■ Work required: Quote the records below word for word, please, from the very first line through the one that contains "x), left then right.", and nothing beyond it.

Records from a collection:
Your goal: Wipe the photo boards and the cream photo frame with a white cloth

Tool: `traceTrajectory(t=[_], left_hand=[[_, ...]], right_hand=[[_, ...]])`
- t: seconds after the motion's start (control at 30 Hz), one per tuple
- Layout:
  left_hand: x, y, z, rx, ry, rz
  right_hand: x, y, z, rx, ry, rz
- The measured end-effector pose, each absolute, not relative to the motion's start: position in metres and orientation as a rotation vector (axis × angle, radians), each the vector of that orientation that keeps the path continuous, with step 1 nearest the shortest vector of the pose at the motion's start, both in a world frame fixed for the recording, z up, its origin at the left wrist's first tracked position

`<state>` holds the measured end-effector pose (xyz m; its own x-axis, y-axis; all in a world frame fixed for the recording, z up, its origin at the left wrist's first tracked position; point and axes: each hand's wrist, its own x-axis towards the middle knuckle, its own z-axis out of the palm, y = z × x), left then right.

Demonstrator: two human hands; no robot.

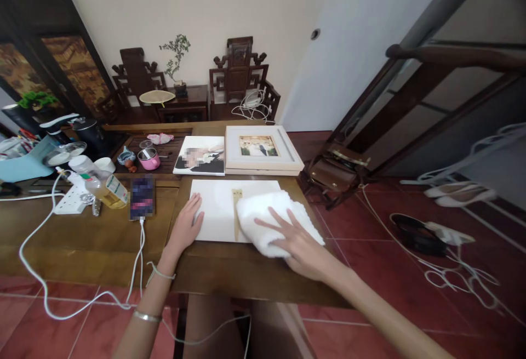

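A white panel (213,205) lies flat on the wooden table, with a tan strip (235,211) running down its middle. At the panel's left edge rests my left hand (189,221), fingers stretched out along the edge and thumb apart. My right hand (298,244) has its fingers spread over a folded white towel (269,214) and presses it on the panel's right part. The towel hides that part and hangs past the panel's edge. My right thumb is hidden.
Behind the panel lie a photo print (201,156) and a boxed framed picture (258,150). To the left are a phone (142,197) on a cable, a bottle (109,189), a power strip (72,200) and a pink cup (148,159). A brown bag (335,172) is right of the table.
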<state>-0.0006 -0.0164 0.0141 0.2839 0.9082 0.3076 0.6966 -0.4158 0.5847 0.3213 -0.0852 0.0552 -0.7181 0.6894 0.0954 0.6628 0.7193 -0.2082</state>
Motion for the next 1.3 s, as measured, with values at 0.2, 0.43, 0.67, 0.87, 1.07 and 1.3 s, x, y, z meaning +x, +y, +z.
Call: traceTrajectory(t=[0.2,0.43,0.67,0.87,1.07,1.3], left_hand=[[-0.001,-0.016,0.014,2.207,1.438,0.931],[-0.002,-0.016,0.013,2.211,1.442,0.937],[0.001,-0.017,0.015,2.217,1.438,0.912],[0.001,-0.017,0.014,2.204,1.43,0.934],[-0.001,-0.016,0.012,2.21,1.442,0.927],[-0.001,-0.015,0.011,2.276,1.447,0.854]], right_hand=[[0.297,-0.004,0.054,-1.422,-2.563,0.245],[0.253,-0.022,0.053,-1.33,-2.601,0.238],[0.279,-0.097,0.053,-0.975,-2.771,0.289],[0.278,-0.037,0.06,-1.229,-2.685,0.34],[0.227,0.009,0.062,-1.539,-2.491,0.284],[0.239,-0.072,0.052,-1.198,-2.682,0.312]])
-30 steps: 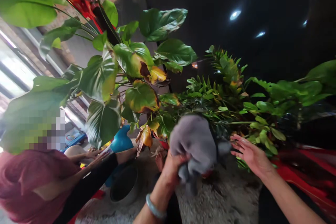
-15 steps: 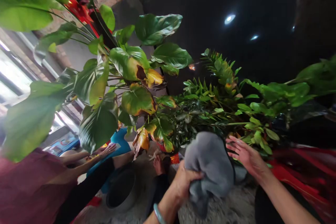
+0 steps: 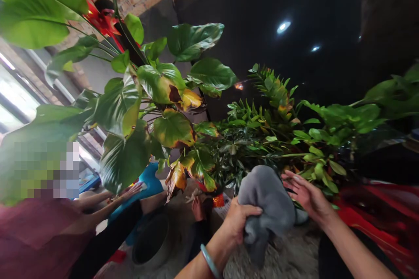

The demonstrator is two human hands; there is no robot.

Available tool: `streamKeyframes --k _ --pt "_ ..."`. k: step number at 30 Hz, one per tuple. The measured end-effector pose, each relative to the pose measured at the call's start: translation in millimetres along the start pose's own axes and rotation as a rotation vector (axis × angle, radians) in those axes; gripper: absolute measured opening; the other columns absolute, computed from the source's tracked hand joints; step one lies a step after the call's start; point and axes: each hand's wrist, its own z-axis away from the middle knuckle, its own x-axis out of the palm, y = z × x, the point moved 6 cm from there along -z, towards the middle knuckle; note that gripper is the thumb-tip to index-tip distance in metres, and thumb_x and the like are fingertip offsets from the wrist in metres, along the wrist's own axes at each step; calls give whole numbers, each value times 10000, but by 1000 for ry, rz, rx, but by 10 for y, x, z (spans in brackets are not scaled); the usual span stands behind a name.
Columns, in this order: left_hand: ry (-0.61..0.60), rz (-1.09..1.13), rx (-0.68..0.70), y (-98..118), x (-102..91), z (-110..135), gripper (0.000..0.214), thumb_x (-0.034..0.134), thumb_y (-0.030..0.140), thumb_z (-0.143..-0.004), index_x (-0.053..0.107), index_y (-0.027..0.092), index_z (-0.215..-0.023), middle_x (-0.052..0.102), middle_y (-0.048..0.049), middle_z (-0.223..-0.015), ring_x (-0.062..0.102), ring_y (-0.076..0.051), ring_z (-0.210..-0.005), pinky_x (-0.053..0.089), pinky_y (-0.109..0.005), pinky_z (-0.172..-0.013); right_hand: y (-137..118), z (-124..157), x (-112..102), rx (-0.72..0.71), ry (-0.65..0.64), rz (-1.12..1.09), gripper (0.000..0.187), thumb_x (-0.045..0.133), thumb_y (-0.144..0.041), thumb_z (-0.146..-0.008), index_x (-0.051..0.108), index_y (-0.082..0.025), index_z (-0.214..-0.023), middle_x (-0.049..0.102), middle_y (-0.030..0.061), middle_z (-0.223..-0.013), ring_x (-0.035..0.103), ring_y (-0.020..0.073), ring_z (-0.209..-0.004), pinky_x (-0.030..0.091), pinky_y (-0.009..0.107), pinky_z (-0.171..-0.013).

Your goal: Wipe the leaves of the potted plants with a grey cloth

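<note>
A bunched grey cloth (image 3: 269, 200) hangs in front of me at the lower middle. My left hand (image 3: 238, 223) grips its left side, the thumb lying across the front; a pale bangle (image 3: 210, 260) circles that wrist. My right hand (image 3: 307, 198) is just right of the cloth with its fingers stretched and apart. Whether its fingertips touch the cloth's edge I cannot tell. Right behind both hands are the green leaves of low potted plants (image 3: 319, 168). A taller plant with broad leaves (image 3: 173, 127), some yellow and brown at the edges, rises to the left.
At the left, another person in a maroon top (image 3: 49, 231) sits with arms reaching toward a blue object (image 3: 149, 181). A dark bucket (image 3: 150, 239) stands on the floor near that person's leg. Red material (image 3: 376, 222) lies at the right. A dark glossy wall (image 3: 294, 0) stands behind the plants.
The cloth and my left hand have shifted a little to the right, closer to my right hand. My right hand stays almost in place, with its fingers still spread.
</note>
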Motion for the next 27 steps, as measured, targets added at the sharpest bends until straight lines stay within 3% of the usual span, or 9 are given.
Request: streamKeyframes --k 4,6,8,12,16,18,21,24,27 --pt "-182 74 224 688 366 22 413 787 128 -359 732 119 -768 732 -60 -713 641 -201 -627 514 -302 -617 -17 -19 -44 -43 27 -14 237 733 -354 -558 724 -275 -781 731 55 -857 655 292 -874 543 393 -672" --pt "-122 179 363 1078 480 -133 371 794 174 -386 723 147 -749 734 -47 -727 648 -191 -644 515 -291 -628 -9 -35 -66 -48 29 -15 255 724 -352 -578 726 -274 -821 731 60 -881 657 294 -881 544 420 -695" --pt "-26 244 439 1226 529 -326 310 774 165 -399 704 160 -700 724 -28 -698 632 -162 -614 508 -272 -620 6 -53 -79 -43 17 -11 269 712 -345 -606 728 -269 -864 732 67 -900 662 293 -890 544 441 -723" --pt "86 66 252 668 472 -525 233 723 114 -414 683 142 -643 687 -26 -593 583 -147 -513 476 -271 -539 12 -69 -90 -57 -9 -10 248 691 -343 -644 726 -270 -878 743 62 -887 679 284 -861 555 429 -707" --pt "-42 -141 -33 27 382 -277 220 683 89 -386 697 132 -601 672 -30 -559 580 -170 -502 471 -290 -502 14 -49 -141 -20 44 1 201 732 -280 -567 704 -280 -766 756 36 -845 688 303 -890 568 416 -730" --pt "-110 -159 -31 116 420 -161 258 686 84 -370 716 131 -621 683 -30 -577 591 -176 -527 483 -291 -517 -1 -40 -172 -20 65 -18 170 735 -284 -547 685 -280 -710 751 36 -810 685 311 -895 566 423 -751" --pt "-179 -58 156 668 592 -199 333 736 118 -377 739 135 -710 717 -40 -648 614 -181 -571 504 -294 -560 -33 -39 -184 -48 36 -21 157 707 -348 -604 694 -275 -743 745 50 -817 680 294 -852 561 435 -733" --pt "-99 138 364 1101 659 -410 285 763 150 -401 715 158 -681 730 -35 -688 624 -163 -602 509 -275 -609 -32 -47 -169 -48 -1 1 244 691 -359 -648 717 -271 -874 744 61 -899 678 275 -843 559 426 -702" --pt "53 174 305 848 548 -556 247 758 150 -425 695 149 -663 705 -30 -625 602 -142 -549 483 -259 -571 -8 -49 -150 -31 -1 -11 226 699 -347 -642 724 -269 -852 746 54 -883 681 261 -819 562 393 -658"
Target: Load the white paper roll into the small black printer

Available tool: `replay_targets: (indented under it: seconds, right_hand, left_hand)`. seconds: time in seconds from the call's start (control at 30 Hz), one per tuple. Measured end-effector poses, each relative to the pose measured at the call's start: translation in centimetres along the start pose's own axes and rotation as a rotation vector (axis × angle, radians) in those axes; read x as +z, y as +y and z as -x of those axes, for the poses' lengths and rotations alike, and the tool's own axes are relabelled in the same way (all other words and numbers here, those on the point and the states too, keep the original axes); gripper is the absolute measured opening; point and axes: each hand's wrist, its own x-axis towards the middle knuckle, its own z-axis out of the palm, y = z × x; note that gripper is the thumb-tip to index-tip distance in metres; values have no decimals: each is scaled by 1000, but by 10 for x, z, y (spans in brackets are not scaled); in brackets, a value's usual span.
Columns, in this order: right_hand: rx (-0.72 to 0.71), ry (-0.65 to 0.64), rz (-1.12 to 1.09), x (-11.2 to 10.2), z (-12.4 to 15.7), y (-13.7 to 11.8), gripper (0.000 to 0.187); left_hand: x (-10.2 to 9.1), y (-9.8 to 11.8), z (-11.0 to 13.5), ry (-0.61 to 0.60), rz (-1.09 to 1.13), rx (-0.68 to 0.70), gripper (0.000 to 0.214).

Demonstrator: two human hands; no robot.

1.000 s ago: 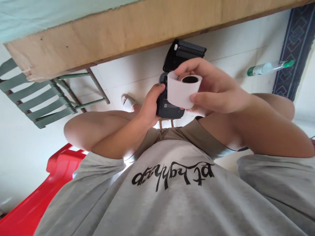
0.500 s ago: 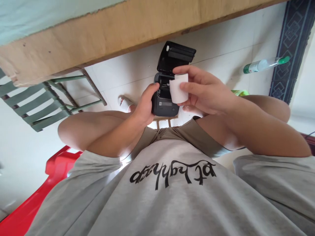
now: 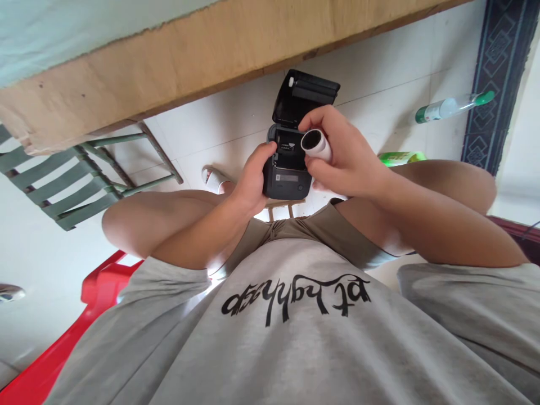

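A small black label printer sits in my left hand, which wraps round its left side with the thumb on the edge of the bay. Its lid stands swung up, and the roll bay lies exposed. In my right hand is a white paper roll, gripped between thumb and fingers beside the bay's right edge. The roll's hollow dark end faces up toward me. Some of my right fingers are hidden behind the roll.
A wooden table edge runs across just beyond the printer. A green folding stool stands on the left, and a red plastic chair is lower left. On the floor at right lie a plastic bottle and a green packet.
My right hand has turned the paper roll so that its hollow end now faces up, and has moved it slightly right. The printer stays in my left hand with its lid raised.
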Motion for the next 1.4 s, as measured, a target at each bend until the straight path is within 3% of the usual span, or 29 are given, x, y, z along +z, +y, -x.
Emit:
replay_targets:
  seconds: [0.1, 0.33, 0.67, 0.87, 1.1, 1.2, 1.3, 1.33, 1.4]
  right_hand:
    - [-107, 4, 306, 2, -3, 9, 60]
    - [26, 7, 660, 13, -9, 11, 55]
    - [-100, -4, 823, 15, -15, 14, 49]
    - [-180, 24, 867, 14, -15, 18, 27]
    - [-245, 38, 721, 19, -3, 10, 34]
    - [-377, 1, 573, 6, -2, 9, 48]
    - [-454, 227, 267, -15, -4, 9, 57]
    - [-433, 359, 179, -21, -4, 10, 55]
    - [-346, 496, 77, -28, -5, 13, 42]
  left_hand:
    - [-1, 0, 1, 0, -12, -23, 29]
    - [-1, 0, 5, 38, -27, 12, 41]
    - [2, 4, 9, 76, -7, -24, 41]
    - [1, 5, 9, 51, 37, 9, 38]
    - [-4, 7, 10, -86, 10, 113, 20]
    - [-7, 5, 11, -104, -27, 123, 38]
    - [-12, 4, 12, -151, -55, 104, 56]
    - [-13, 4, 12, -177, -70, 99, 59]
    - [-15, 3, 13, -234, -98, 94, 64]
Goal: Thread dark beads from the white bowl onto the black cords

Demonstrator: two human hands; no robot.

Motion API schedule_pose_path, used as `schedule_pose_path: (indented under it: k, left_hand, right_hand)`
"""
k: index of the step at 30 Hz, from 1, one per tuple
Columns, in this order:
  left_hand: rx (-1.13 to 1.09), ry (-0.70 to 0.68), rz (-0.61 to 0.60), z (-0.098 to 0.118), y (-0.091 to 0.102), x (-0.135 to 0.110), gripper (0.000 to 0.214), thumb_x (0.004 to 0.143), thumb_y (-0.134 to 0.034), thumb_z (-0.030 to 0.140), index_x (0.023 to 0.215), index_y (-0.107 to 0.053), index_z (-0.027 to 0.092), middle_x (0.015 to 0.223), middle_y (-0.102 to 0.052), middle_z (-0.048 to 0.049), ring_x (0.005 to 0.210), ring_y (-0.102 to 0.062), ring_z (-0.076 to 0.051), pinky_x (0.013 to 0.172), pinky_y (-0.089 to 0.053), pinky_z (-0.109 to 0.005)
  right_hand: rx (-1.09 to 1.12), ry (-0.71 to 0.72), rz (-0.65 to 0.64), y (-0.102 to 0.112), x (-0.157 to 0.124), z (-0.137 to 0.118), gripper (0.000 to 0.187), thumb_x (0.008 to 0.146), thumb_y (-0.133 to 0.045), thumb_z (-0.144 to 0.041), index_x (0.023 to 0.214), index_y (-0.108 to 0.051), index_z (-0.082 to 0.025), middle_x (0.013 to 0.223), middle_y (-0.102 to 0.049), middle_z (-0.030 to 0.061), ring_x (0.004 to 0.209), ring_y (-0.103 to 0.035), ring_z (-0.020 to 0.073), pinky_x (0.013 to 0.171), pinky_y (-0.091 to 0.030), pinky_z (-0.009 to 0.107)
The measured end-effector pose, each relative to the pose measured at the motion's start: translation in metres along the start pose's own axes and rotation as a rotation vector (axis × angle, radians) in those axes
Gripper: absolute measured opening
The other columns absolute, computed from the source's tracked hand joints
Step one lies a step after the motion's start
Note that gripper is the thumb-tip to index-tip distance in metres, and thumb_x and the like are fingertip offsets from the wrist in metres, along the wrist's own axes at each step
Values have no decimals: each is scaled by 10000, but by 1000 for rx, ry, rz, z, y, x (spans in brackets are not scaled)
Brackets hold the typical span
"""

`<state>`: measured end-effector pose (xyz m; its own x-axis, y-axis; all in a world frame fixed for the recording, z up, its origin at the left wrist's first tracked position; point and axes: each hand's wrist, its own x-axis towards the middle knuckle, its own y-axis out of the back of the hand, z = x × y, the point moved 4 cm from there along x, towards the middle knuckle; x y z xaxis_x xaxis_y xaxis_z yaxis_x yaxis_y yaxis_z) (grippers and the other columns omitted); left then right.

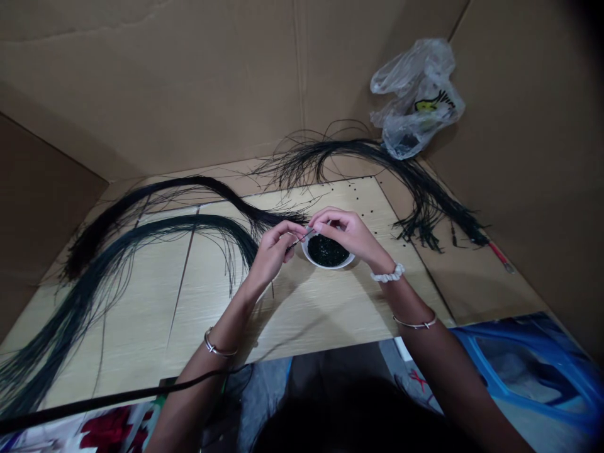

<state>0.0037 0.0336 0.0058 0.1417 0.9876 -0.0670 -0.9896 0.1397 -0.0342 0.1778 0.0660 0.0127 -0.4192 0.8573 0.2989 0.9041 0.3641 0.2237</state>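
Note:
My left hand (272, 246) pinches a thin dark strand (302, 239) at the left rim of a small white bowl (330, 267). My right hand (348, 231) reaches over the bowl from the right, its fingertips closed at the far end of that strand. Small, dark, shiny pieces that look like beads (329, 253) fill the bowl. What lies between the right fingertips is too small to make out fully. Just left of my left hand, the loose ends of a dark green strand bundle (212, 221) hang over the table.
A black strand bundle (179, 182) lies behind the green one. Another dark bundle (406, 170) curves along the back right, near a clear plastic bag (418, 100) and a red-handled tool (500, 257). Cardboard walls (212, 82) enclose the wooden table (226, 327). A black cable (141, 395) crosses lower left.

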Motion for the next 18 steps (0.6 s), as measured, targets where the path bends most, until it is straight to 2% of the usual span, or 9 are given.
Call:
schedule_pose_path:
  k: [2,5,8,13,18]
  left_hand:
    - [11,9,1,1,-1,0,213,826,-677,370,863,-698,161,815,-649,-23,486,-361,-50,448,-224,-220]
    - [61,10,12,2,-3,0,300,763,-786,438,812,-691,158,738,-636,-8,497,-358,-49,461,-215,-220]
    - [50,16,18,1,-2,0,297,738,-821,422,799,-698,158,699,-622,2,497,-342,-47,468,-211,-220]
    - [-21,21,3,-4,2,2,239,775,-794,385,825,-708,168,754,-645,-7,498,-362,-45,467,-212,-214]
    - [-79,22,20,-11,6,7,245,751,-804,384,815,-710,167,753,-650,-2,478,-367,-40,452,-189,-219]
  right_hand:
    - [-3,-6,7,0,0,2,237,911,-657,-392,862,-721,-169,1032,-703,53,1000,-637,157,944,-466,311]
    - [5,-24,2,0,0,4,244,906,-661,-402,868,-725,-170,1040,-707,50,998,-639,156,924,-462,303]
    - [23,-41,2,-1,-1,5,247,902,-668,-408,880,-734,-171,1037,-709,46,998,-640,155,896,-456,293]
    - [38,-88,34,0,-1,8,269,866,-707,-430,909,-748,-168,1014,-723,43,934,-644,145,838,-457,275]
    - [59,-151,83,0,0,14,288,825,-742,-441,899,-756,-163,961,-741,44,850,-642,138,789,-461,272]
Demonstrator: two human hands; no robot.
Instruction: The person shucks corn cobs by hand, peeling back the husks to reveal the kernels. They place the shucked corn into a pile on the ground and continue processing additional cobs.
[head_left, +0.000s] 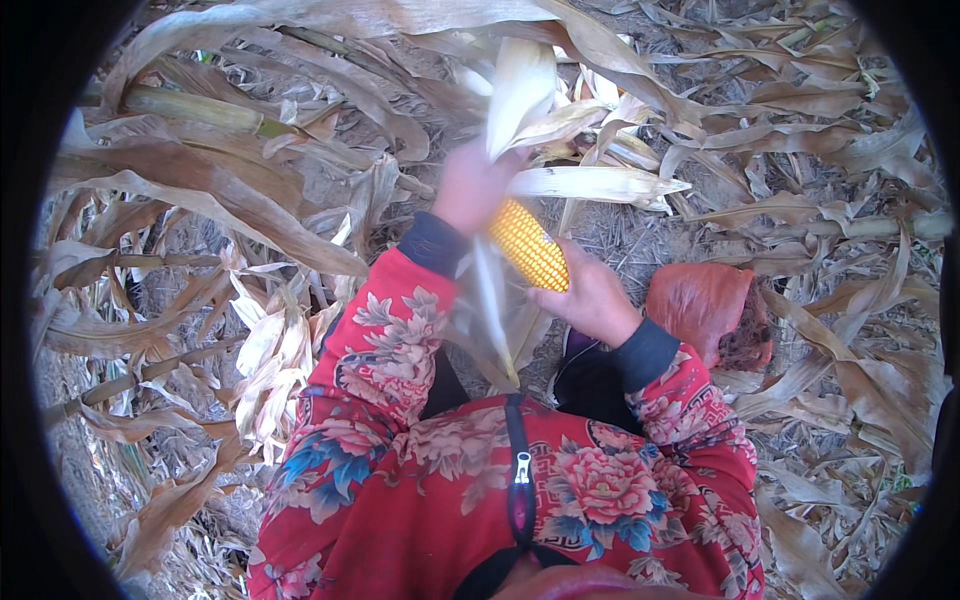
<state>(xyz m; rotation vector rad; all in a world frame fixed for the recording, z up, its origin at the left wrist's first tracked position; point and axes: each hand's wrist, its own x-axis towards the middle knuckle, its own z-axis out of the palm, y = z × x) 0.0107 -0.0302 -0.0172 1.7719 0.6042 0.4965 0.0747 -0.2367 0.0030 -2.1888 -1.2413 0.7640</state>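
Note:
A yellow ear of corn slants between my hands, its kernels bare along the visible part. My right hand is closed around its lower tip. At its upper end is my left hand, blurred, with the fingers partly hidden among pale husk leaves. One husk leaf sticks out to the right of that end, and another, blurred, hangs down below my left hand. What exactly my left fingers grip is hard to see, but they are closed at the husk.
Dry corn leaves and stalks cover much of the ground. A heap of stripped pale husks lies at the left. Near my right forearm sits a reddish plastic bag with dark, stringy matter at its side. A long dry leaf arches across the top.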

■ Output for this exercise:
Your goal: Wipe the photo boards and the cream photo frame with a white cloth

Tool: `traceTrajectory(t=[_], left_hand=[[_, ...]], right_hand=[[_, ...]])`
- t: seconds after the motion's start (control at 30 Hz), one per tuple
- Layout:
  left_hand: x, y, z, rx, ry, rz
  right_hand: x, y, z, rx, ry, rz
- The measured end-effector pose, each absolute, not relative to the motion's start: position in metres and orientation as a rotation vector (axis × angle, radians), each the vector of that orientation that keeps the path continuous, with step 1 nearest the shortest vector of the pose at the motion's start, both in a world frame fixed for the recording, z up, its origin at the left wrist's first tracked position

`<state>` holds the measured end-effector pose (xyz m; its own x-axis, y-axis; all in a world frame fixed for the recording, z up, its origin at the left wrist's first tracked position; point and axes: each hand's wrist, its own x-axis towards the middle knuckle, its own z-axis out of the palm, y = z × x), left then right.

No more is needed for this answer.